The Blumhouse team have been pushing out beyond horror for a while now, and has certainly embraced the superhero genre with the upcoming M Night Shyamalan sequel Glass. Now John Ridley will also be tackling the genre for the company, adapting his The American Way comics series into a film.
He originally created the concept with illustrator George Jeanty for their eponymous 2007 Vertigo graphic novel, which dealt with a team of 1960s superheroes called The Civil Defense. Made up of an ethnically diverse team, they battled supervillains and were beloved by a public unaware of their true mission: pacifying an American public inflamed by the times. Ridley and Jeanty followed that up with last year's six-issue miniseries subtitled Those Above And Those Below, which turned the clock forward to 1972, after the addition of black superhero Jason Fisher causes tension in the group, and the government creates a new character called Hellbent to cover up the chaos.

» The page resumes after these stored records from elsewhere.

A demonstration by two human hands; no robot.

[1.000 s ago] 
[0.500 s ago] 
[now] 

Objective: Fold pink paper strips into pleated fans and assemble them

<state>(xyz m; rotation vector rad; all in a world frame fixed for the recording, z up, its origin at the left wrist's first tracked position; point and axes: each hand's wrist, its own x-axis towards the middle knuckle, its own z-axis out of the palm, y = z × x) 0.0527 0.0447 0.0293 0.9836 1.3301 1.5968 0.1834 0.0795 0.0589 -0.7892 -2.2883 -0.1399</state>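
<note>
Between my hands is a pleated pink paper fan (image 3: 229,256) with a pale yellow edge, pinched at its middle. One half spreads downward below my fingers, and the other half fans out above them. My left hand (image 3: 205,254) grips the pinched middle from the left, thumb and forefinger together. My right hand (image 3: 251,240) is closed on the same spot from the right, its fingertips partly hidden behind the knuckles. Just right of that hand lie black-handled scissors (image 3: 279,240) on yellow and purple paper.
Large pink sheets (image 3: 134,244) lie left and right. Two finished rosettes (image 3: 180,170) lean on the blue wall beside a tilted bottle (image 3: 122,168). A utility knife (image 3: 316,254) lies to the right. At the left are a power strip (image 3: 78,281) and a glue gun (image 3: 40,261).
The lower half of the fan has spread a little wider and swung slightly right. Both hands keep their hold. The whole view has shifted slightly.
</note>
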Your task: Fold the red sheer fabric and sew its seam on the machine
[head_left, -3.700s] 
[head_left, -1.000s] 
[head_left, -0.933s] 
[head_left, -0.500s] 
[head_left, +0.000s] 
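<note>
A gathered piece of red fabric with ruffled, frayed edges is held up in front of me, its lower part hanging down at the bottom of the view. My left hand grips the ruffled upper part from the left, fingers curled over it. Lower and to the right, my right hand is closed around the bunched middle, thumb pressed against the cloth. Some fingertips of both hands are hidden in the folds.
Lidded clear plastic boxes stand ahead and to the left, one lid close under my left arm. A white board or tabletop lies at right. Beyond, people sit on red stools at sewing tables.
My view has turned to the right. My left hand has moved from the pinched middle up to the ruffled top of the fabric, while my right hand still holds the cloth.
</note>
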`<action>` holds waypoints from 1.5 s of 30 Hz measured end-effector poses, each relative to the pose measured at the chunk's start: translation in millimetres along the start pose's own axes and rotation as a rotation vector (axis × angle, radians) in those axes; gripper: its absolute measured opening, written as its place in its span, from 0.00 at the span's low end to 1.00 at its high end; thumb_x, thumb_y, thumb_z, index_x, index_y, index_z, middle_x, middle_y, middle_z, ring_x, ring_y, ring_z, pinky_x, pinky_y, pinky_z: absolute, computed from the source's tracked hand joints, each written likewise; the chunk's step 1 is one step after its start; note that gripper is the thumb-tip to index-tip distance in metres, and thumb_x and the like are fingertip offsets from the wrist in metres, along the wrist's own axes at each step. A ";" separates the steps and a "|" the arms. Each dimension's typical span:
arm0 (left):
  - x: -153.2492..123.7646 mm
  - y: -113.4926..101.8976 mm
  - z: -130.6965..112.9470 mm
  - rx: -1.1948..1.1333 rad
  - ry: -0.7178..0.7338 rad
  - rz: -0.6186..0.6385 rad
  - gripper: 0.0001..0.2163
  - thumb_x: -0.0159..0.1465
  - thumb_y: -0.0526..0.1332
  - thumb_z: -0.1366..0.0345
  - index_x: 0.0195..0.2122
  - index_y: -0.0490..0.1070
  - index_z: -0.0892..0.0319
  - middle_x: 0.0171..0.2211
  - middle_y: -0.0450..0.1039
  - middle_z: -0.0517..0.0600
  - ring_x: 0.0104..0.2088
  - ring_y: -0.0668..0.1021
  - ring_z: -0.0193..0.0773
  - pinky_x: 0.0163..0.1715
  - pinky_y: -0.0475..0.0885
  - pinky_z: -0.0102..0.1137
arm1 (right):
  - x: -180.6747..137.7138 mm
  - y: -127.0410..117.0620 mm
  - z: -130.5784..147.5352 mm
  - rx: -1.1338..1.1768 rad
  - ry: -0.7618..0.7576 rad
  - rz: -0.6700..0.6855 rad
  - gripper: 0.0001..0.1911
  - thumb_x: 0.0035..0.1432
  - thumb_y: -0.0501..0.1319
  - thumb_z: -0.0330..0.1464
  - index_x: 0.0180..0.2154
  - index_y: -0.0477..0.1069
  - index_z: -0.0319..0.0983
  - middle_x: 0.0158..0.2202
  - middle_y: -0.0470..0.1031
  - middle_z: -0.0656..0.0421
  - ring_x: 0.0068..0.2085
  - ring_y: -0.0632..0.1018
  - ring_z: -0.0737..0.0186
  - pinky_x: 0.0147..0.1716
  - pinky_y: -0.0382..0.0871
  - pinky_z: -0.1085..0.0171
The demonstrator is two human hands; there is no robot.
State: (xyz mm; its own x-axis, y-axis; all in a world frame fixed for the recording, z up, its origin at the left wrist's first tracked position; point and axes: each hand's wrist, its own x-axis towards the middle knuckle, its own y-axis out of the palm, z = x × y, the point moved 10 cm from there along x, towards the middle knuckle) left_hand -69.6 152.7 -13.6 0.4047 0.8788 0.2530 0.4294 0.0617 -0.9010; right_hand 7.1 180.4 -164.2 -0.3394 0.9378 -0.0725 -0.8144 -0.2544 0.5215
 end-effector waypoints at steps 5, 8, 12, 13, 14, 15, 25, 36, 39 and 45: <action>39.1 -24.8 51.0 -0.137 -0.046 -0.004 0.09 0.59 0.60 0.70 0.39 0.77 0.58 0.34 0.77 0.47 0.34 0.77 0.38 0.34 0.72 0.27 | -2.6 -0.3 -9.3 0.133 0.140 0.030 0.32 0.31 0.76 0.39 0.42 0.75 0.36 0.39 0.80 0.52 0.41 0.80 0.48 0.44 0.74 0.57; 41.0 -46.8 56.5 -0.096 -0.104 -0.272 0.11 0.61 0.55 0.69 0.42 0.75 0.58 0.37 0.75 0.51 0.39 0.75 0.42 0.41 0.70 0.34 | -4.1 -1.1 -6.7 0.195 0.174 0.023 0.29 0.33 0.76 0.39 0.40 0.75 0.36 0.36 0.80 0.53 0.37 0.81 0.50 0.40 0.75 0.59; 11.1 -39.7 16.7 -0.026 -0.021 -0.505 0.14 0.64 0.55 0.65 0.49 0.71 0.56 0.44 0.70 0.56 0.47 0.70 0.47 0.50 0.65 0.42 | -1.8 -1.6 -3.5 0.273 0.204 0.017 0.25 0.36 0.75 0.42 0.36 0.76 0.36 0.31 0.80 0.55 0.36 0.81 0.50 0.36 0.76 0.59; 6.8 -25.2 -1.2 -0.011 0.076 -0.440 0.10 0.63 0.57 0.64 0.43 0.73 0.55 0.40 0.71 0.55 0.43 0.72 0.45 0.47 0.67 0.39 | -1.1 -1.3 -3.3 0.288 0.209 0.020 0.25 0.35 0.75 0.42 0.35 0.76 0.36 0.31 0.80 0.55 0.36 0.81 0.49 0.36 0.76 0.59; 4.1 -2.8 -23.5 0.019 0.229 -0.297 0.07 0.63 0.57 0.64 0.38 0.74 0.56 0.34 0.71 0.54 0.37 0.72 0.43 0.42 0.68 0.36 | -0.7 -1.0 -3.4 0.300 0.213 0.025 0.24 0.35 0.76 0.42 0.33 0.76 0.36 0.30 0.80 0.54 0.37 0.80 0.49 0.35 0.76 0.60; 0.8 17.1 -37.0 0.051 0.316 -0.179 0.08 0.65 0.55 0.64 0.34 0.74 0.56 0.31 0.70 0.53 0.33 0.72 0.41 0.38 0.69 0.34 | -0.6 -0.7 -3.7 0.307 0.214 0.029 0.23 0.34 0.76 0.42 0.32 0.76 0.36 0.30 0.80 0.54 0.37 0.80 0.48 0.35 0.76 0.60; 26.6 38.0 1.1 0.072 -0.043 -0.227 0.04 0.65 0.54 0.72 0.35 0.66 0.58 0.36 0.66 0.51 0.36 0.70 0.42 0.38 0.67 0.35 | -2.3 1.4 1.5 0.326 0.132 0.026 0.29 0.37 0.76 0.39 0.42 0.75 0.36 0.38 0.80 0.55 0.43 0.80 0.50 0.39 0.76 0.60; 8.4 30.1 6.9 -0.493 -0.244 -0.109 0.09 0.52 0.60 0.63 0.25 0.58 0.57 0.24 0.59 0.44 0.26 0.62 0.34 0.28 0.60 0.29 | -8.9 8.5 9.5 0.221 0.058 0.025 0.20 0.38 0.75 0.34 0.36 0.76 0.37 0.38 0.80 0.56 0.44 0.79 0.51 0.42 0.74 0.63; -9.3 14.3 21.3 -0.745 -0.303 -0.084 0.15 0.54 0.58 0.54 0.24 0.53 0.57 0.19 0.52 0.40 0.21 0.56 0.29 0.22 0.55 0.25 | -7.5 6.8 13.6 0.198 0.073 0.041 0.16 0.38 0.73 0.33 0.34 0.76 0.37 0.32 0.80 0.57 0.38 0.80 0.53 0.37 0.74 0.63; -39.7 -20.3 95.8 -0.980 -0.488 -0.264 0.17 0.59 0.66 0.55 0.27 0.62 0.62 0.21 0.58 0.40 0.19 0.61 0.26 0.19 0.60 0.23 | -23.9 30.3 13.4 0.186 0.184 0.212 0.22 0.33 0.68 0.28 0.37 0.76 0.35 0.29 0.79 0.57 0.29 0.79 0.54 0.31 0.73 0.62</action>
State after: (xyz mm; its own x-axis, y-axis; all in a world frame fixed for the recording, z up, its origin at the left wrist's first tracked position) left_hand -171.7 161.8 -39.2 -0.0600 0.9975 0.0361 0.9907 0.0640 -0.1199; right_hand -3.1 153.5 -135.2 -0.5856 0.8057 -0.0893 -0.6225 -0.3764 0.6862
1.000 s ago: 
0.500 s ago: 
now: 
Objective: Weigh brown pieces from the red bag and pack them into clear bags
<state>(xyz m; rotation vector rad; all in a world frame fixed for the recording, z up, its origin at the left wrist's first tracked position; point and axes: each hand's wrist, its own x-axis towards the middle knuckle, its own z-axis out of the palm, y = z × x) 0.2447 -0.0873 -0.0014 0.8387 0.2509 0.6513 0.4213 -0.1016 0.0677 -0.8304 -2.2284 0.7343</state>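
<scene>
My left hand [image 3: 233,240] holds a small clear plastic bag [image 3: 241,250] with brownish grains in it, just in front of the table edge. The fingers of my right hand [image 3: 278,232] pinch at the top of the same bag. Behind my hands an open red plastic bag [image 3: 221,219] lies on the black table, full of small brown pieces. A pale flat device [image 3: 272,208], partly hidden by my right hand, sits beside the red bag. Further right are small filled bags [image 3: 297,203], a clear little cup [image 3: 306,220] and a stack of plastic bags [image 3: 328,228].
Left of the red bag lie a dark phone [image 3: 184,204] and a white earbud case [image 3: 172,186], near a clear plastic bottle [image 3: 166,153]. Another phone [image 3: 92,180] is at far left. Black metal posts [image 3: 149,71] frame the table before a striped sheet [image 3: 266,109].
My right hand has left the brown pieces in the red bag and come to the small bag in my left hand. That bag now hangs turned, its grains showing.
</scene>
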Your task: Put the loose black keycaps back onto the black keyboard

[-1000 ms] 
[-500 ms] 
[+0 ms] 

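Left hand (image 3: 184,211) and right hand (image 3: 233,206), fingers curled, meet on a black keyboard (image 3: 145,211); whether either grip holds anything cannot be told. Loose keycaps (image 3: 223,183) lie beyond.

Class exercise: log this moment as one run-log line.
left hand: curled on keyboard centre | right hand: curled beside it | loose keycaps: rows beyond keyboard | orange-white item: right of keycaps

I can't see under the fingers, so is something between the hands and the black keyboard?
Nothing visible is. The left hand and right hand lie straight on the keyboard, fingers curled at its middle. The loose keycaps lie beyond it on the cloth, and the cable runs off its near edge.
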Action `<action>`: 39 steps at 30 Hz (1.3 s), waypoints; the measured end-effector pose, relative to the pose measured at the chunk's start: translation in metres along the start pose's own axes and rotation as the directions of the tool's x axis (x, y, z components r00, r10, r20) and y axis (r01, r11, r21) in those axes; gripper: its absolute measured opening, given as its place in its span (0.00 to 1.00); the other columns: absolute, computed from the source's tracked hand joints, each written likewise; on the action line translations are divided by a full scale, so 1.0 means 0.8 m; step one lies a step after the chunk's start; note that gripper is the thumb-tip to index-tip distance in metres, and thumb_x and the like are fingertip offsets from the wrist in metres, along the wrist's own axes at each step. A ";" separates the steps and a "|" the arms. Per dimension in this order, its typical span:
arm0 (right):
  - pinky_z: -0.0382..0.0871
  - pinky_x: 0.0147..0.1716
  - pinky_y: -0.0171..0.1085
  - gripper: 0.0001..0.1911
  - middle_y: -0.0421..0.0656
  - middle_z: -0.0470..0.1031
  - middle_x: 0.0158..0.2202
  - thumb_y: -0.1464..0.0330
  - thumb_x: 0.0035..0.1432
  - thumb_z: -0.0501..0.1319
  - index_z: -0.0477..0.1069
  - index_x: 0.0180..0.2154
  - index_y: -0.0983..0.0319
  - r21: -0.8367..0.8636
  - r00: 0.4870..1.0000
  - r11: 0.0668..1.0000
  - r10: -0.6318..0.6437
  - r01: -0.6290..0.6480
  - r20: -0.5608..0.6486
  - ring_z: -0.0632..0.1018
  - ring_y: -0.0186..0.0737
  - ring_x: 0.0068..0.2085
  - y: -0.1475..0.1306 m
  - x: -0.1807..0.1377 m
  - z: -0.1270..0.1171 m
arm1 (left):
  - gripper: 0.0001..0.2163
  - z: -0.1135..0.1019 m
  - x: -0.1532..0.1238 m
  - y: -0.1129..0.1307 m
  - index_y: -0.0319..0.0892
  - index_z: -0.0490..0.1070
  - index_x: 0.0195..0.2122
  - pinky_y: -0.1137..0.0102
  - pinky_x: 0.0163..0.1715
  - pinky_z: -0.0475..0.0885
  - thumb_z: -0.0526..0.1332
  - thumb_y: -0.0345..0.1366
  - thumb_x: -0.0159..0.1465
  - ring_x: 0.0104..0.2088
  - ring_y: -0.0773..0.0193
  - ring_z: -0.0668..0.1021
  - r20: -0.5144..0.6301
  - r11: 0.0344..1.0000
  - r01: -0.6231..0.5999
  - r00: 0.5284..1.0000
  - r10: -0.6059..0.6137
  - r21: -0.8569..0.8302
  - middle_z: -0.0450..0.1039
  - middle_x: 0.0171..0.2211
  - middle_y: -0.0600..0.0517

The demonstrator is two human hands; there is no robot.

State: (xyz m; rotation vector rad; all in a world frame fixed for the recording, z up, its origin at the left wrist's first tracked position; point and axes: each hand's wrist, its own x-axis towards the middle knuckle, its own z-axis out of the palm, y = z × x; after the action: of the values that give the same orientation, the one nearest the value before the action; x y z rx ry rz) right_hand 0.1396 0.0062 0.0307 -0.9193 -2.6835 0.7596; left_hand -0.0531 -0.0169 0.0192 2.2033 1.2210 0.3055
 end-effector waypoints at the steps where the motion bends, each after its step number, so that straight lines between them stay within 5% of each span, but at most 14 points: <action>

After the propaganda sham, different surviving members of the team are trying to make something of their lives, with Fisher trying to help the disenfranchised people of inner-city Baltimore, who are suspicious that he's a tool of the police. Ridley's film will draw from the follow-up, while keeping to the typically lower budget levels of Blumhouse productions. The company currently has Truth Or Dare on our screens, while Ridley has quietly been at work on a Marvel TV series that has yet to appear.